About this task = From the first line to the last, repeat the data below exactly.

Input data =
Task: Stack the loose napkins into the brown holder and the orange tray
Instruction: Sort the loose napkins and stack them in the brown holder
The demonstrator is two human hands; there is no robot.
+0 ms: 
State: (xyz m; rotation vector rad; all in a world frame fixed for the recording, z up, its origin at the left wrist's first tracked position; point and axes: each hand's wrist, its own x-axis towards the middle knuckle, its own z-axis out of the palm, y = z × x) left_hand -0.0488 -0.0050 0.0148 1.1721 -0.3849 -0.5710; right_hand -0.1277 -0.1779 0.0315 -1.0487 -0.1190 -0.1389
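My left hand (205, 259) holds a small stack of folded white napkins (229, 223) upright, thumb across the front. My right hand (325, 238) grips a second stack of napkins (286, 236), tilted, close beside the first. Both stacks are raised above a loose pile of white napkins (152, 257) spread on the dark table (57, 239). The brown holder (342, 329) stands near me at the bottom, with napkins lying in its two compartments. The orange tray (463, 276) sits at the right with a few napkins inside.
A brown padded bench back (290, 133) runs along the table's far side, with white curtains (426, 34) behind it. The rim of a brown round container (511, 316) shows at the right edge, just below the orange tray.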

Answer to the exercise =
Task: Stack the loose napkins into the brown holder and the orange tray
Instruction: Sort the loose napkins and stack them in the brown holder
The demonstrator is two human hands; there is no robot.
+0 ms: 
State: (xyz m; rotation vector rad; all in a world frame fixed for the recording, z up, its origin at the left wrist's first tracked position; point and axes: each hand's wrist, its own x-axis towards the middle knuckle, its own z-axis out of the palm, y = z × x) left_hand -0.0488 -0.0050 0.0148 1.1721 -0.3849 -0.5710; right_hand -0.1277 -0.1779 0.0315 -1.0487 -0.1190 -0.1389
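My left hand (205, 259) holds a small stack of folded white napkins (229, 223) upright, thumb across the front. My right hand (325, 238) grips a second stack of napkins (286, 236), tilted, close beside the first. Both stacks are raised above a loose pile of white napkins (152, 257) spread on the dark table (57, 239). The brown holder (342, 329) stands near me at the bottom, with napkins lying in its two compartments. The orange tray (463, 276) sits at the right with a few napkins inside.
A brown padded bench back (290, 133) runs along the table's far side, with white curtains (426, 34) behind it. The rim of a brown round container (511, 316) shows at the right edge, just below the orange tray.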

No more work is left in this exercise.